What must be handed in is the entire listing, exactly as written, with no pictures.

Start of Exercise data

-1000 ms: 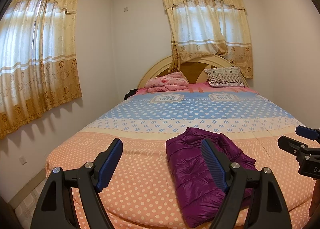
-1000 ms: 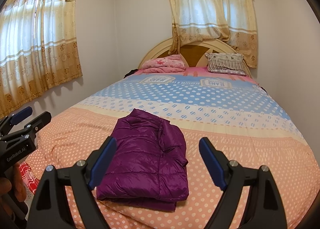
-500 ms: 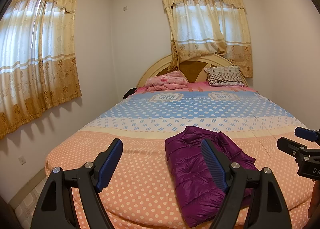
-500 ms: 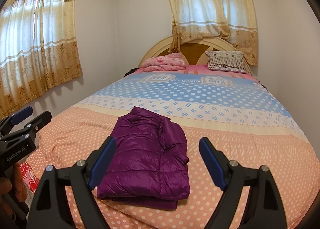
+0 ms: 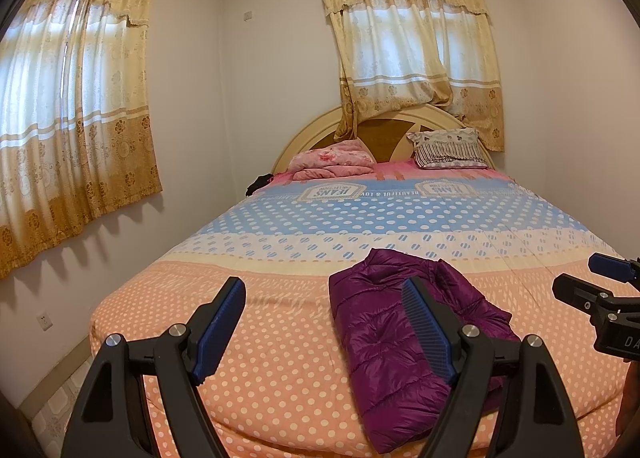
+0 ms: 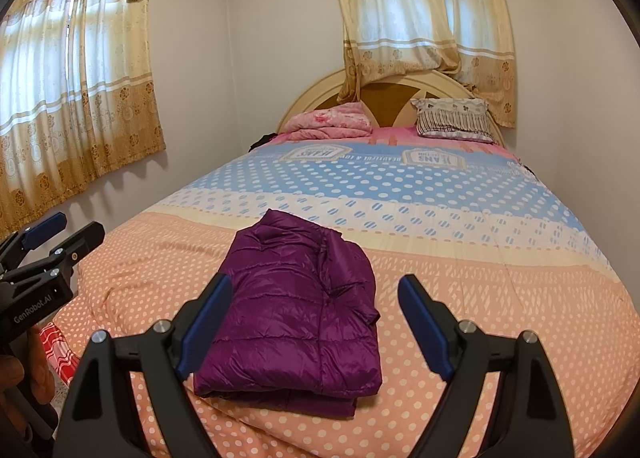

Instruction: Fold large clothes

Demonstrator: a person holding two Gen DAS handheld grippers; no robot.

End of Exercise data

_Task output:_
-1000 ms: 
-1000 ms: 
-500 ms: 
-500 ms: 
+0 ms: 
+0 ms: 

Instruction: Fold large clothes

Demonstrator: a person holding two Gen DAS handheld grippers; no robot.

No further output remains for this exercise.